Only the number is wanted: count the lines in the data with "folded" in them.

%%

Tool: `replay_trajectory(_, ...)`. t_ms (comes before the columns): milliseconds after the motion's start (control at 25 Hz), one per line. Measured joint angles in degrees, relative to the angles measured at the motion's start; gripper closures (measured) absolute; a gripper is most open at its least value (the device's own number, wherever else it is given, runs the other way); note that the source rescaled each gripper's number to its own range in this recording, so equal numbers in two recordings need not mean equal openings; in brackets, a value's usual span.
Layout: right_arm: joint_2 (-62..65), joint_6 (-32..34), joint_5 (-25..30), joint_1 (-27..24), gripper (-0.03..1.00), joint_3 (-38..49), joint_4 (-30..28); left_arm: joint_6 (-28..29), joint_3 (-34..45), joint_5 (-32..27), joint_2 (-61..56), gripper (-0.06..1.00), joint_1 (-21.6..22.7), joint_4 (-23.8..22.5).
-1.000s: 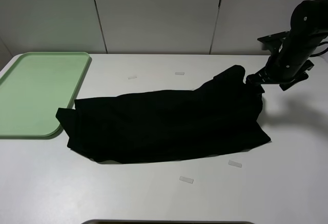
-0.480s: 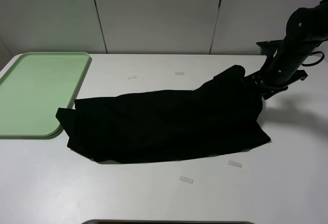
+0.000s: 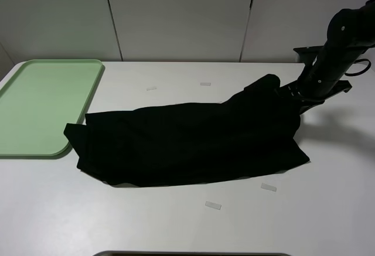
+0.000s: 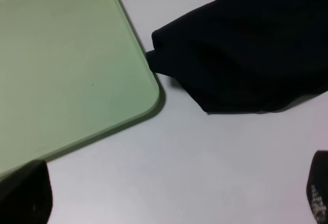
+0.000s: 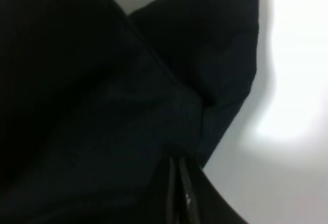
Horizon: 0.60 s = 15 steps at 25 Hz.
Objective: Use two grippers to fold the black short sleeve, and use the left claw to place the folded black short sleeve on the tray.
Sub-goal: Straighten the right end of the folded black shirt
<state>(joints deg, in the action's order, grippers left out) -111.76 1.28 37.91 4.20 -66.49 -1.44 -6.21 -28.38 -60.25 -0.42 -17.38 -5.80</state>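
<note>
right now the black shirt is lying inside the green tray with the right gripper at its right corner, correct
No: the black shirt lies beside the green tray, not inside it, as the exterior high view shows. The right gripper is at its right corner.

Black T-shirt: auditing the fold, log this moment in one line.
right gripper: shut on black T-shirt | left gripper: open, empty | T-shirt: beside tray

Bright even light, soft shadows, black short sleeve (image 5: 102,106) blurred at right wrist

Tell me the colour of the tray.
Plain pale mint green, no pattern. The tray shows best in the exterior high view.
</note>
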Motion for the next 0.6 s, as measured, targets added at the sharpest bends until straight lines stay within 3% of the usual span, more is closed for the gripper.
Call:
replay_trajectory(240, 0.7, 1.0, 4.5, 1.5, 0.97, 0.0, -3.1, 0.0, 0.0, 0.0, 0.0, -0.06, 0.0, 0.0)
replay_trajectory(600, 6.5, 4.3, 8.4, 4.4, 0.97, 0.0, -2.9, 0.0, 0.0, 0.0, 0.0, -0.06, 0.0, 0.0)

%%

Task solution: 2